My interview with Kori from Mates of State appears online at WestEnder.com

Two heads, eight eyes, one vision: Mates of State's Jason Hammel and Kori Gardner.

Two heads, eight eyes, one vision: Mates of State's Jason Hammel and Kori Gardner.

One’s husband might make for a great bandmate, but he doesn’t always pass on pertinent information — such as, say, that a journalist will be calling for an interview. And yet, Kori Gardner, one half of the aptly titled indie-rock duo Mates of State, laughs off the intrusion of an unexpected call, playfully blaming her partner, Jason Hammel, for the mix-up. She’s currently playing with her and Hammel’s blonde moppets, four-year-old Magnolia and one-year-old June, and within a few minutes of launching into the interview, it’s apparent that her self-deprecating demeanour has helped forge Mates of State’s cheerful and quirky organ-laden indie-pop sound, up to and including their 2008 album, Rearrange Us.

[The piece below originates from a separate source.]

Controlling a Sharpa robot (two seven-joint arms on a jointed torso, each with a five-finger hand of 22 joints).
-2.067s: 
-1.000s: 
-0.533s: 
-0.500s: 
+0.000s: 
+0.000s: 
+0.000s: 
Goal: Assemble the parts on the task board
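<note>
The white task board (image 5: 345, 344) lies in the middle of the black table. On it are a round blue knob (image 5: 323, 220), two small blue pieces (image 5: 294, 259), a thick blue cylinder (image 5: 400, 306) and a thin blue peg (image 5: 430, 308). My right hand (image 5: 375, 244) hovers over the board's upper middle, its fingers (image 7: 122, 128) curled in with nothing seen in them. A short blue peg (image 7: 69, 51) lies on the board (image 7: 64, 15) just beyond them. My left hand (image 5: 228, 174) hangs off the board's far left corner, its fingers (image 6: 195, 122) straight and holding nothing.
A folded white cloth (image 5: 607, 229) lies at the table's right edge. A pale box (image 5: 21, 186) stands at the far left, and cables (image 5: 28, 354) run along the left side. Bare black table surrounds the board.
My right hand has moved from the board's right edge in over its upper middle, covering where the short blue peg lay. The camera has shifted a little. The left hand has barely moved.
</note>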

Despite the fact that the couple are packing up the kids and leaving for their North American tour in just a few hours, Gardner gamely answers questions with as much humour and graciousness as if an old friend was calling to catch up. It’s called rolling with the punches, and is just part and parcel of being a rock ’n’ roll mom.

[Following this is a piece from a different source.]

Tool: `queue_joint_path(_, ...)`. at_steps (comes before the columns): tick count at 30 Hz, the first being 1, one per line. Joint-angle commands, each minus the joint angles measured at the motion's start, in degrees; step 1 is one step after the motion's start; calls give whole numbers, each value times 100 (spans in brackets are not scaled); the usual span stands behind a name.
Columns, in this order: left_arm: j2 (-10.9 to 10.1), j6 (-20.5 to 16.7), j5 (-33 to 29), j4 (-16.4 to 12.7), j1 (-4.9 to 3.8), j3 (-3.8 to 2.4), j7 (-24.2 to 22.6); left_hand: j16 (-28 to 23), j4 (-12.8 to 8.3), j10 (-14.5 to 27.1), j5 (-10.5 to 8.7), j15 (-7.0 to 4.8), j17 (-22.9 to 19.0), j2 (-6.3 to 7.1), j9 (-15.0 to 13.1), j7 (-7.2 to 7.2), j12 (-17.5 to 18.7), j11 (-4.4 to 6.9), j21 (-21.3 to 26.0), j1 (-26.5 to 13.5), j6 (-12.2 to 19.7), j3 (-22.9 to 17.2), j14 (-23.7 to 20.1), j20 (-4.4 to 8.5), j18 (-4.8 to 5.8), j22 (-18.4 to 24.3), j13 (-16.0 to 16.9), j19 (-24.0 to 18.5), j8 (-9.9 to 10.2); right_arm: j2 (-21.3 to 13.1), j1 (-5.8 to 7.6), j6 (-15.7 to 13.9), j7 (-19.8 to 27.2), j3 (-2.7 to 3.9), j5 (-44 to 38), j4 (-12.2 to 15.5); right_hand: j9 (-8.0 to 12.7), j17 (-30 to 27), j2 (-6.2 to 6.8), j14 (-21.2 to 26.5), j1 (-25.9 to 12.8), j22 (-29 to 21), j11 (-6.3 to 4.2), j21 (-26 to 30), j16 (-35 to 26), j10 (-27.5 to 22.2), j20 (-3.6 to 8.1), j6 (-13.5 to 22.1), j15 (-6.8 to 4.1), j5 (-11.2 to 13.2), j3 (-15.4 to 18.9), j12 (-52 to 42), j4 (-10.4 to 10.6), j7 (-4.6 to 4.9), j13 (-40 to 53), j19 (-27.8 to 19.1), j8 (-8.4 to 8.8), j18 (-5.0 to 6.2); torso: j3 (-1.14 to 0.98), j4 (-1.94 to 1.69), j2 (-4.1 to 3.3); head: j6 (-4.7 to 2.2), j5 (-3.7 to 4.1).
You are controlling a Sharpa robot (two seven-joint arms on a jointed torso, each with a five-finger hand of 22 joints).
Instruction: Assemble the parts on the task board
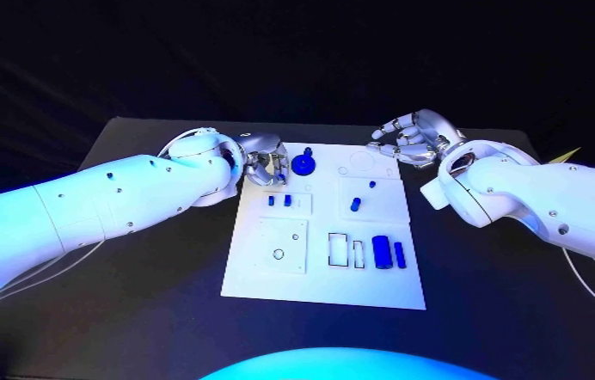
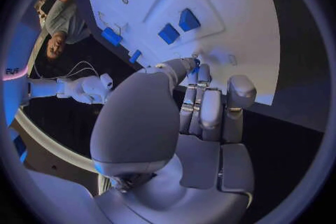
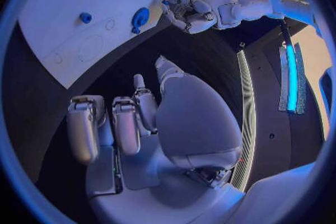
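Board [image 1: 325,285] is lying mid black table [image 1: 149,311], blue parts [image 1: 388,252] sitting in its slots. Left hand [image 1: 264,164] is hovering at the board's far left corner, fingers curled; left wrist view is showing a small blue piece [image 2: 196,61] at the fingertips, grip unclear. Right hand [image 1: 415,139] is hanging off the far right corner, fingers spread, holding nothing.

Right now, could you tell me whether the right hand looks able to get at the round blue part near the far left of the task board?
Probably not cleanly. The right hand hovers open off the task board's far right corner, while the left hand sits right against the round blue part, crowding that side.
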State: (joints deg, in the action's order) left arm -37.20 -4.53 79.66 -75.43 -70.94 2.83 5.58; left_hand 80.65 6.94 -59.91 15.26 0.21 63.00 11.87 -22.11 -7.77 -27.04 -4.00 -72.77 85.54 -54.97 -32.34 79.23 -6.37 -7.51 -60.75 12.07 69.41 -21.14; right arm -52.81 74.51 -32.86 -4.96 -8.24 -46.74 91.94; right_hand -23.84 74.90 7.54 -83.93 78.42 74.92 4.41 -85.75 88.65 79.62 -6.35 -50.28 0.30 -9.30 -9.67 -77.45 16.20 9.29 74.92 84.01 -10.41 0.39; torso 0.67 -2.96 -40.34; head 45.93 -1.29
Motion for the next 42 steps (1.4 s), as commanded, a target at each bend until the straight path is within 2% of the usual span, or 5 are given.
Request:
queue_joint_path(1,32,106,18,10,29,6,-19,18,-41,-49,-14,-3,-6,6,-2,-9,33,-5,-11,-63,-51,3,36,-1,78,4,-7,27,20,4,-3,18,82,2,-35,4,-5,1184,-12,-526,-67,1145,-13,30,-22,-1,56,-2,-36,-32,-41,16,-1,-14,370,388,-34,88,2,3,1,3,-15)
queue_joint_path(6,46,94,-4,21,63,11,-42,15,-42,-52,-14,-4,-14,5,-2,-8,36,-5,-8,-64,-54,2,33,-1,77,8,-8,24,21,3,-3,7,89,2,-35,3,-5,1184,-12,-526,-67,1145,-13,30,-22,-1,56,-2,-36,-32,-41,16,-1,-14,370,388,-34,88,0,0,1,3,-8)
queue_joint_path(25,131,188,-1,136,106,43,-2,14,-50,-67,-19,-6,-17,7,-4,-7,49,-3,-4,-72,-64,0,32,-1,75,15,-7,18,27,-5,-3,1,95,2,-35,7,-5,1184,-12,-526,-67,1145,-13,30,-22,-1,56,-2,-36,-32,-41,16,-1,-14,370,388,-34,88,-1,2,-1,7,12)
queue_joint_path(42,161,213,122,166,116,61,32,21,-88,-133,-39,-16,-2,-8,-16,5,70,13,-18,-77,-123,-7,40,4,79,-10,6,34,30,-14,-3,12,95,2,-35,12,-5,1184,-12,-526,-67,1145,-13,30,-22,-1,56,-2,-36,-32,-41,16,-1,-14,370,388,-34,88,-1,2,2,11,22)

You’re touring with Black Kids, an indie-dance band in their early twenties. Is there any concern about them being kids who want to party, and you may want to party as well, but you’ll have real kids of your own on tour with you?

Gardner: Yeah, on tour we definitely go to bed earlier than most bands. [Laughs] Mostly me, I guess. Jason will stay out. We’ve toured with people that are 18, and toured with people in their forties. The only difference is we have to get up at 6 a.m.

You blog a lot about your kids and your life with Jason. Do you worry about providing too much access to your life?

Like, “I can’t believe you put that picture of me online!” I get that from Jason. We were supposed to do [the blog] together in the beginning, and he was like, I don’t really want to share that stuff. And, I’m not gonna share everything, you know; I’m not going to write about every second of the day. Just the main points. And every now and then he’s like, “Take down the picture you put up of me. I’m wearing my robe” [Laughs]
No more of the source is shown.